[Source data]
-*-*-

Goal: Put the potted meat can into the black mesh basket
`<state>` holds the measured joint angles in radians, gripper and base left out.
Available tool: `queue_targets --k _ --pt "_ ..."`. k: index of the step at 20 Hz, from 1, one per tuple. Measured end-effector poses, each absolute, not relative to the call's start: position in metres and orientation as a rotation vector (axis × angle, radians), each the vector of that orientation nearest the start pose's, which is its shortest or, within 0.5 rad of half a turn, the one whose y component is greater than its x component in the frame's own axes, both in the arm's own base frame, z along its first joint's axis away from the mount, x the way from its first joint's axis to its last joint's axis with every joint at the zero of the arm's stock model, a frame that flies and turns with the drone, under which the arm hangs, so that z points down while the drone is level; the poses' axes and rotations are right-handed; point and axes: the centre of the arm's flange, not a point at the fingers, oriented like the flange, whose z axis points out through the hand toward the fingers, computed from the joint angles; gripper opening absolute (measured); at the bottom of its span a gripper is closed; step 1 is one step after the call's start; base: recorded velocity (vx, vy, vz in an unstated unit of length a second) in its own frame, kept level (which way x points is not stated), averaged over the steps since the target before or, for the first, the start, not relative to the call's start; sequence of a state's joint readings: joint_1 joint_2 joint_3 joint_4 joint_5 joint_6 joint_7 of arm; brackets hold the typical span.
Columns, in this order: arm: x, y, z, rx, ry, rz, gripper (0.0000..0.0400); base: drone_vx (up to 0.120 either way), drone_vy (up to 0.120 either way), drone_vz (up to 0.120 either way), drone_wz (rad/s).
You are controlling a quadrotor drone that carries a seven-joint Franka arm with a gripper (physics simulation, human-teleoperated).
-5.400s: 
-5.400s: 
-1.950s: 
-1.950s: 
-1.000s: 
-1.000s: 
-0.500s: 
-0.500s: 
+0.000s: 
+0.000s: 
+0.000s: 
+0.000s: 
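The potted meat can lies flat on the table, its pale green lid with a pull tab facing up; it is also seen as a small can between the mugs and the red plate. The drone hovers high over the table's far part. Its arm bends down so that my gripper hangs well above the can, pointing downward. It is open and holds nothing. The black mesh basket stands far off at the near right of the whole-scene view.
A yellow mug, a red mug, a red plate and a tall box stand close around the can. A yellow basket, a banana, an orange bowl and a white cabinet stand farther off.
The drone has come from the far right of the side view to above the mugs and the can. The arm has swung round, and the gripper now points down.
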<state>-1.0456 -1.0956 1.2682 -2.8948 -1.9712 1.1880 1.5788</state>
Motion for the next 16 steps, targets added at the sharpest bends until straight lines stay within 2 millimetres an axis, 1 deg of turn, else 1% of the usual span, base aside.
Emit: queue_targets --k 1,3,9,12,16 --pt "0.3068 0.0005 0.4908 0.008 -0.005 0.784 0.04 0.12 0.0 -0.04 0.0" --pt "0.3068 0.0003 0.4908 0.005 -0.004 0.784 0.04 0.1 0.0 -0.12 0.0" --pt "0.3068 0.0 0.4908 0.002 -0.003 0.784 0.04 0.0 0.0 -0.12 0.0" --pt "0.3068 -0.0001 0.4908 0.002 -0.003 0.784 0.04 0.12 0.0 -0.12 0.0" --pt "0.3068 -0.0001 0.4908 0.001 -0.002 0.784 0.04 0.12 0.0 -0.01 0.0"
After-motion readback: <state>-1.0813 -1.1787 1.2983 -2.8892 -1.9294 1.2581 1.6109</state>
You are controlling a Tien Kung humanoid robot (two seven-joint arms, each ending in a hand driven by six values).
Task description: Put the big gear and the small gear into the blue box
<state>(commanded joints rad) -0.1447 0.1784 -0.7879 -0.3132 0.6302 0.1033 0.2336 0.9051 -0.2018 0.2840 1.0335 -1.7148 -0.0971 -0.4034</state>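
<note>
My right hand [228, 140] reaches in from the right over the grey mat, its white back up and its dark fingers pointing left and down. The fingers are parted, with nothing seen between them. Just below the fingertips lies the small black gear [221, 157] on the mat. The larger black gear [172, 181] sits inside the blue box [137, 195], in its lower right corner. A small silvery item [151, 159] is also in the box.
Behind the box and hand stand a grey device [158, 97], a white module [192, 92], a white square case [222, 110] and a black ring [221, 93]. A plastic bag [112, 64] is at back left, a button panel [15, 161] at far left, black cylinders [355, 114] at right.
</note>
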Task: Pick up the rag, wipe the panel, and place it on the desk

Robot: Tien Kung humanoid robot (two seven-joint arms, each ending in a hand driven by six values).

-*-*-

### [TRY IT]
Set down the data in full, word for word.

### [PROBLEM SOLUTION]
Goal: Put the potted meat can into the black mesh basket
`<state>` holds the measured joint angles in radians, gripper and base left out.
Available tool: `queue_targets --k _ --pt "_ ..."`. k: index of the step at 20 Hz, from 1, one per tuple. Measured end-effector poses, each absolute, not relative to the call's start: position in metres and orientation as a rotation vector (axis × angle, radians), each the vector of that orientation nearest the start pose's, which is its shortest or, within 0.5 rad of half a turn, the one whose y component is greater than its x component in the frame's own axes, both in the arm's own base frame, z along its first joint's axis away from the mount, x the way from its first joint's axis to its last joint's axis with every joint at the zero of the arm's stock model, a frame that flies and turns with the drone, under which the arm hangs, so that z points down while the drone is level; the poses' axes and rotations are right-handed; point and axes: the centre of the arm's flange, not a point at the fingers, oriented like the flange, whose z axis points out through the hand toward the fingers, computed from the joint angles; gripper opening absolute (measured); at the bottom of its span a gripper is closed; step 1 is one step after the call's start; base: recorded velocity (vx, vy, vz in an unstated unit of length a second) in its own frame, kept level (which way x points is not stated), averaged over the steps since the target before or, for the first, the start, not relative to the call's start; sequence of a state's joint readings: joint_1 joint_2 joint_3 joint_4 joint_5 joint_6 joint_7 of arm; brackets hold the typical span.
Columns, in this order: arm: x, y, z, rx, ry, rz, gripper (0.0000..0.0400); base: drone_vx (up to 0.120 either way), drone_vy (up to 0.120 either way), drone_vz (up to 0.120 either way), drone_wz (rad/s).
You are controlling a quadrotor drone that carries a seven-joint Franka arm with a gripper (physics simulation, human-teleoperated).
-5.400s: 
-5.400s: 
-1.950s: 
-1.950s: 
-1.000s: 
-1.000s: 
-0.500s: 
-0.500s: 
+0.000s: 
+0.000s: 
+0.000s: 
+0.000s: 
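The potted meat can lies flat on the table, its pale green lid with a pull tab facing up; it is also seen as a small can between the mugs and the red plate. The drone hovers high over the table's far part. Its arm bends down so that my gripper hangs well above the can, pointing downward. It is open and holds nothing. The black mesh basket stands far off at the near right of the whole-scene view.
A yellow mug, a red mug, a red plate and a tall box stand close around the can. A yellow basket, a banana, an orange bowl and a white cabinet stand farther off.
The drone has come from the far right of the side view to above the mugs and the can. The arm has swung round, and the gripper now points down.
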<state>-1.0456 -1.0956 1.2682 -2.8948 -1.9712 1.1880 1.5788</state>
Motion for the next 16 steps, targets added at the sharpest bends until straight lines stay within 2 millimetres an axis, 1 deg of turn, else 1% of the usual span, base aside.
Emit: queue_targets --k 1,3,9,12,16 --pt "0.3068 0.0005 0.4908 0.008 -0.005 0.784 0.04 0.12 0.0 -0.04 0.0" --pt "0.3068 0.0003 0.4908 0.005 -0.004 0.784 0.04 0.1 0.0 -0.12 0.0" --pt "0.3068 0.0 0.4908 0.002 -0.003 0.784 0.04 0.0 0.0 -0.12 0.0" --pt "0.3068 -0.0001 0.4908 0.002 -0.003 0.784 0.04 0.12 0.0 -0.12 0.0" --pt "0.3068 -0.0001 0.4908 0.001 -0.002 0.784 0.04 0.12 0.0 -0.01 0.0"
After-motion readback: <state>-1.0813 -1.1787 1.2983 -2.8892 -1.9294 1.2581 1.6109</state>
You are controlling a Tien Kung humanoid robot (two seven-joint arms, each ending in a hand driven by six values).
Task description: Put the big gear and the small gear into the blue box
<state>(commanded joints rad) -0.1447 0.1784 -0.7879 -0.3132 0.6302 0.1033 0.2336 0.9051 -0.2018 0.2840 1.0335 -1.7148 -0.0971 -0.4034</state>
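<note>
My right hand [228, 140] reaches in from the right over the grey mat, its white back up and its dark fingers pointing left and down. The fingers are parted, with nothing seen between them. Just below the fingertips lies the small black gear [221, 157] on the mat. The larger black gear [172, 181] sits inside the blue box [137, 195], in its lower right corner. A small silvery item [151, 159] is also in the box.
Behind the box and hand stand a grey device [158, 97], a white module [192, 92], a white square case [222, 110] and a black ring [221, 93]. A plastic bag [112, 64] is at back left, a button panel [15, 161] at far left, black cylinders [355, 114] at right.
</note>
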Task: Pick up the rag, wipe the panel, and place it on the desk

Robot: Tien Kung humanoid robot (two seven-joint arms, each ending in a hand driven by six values).

This answer is now finished.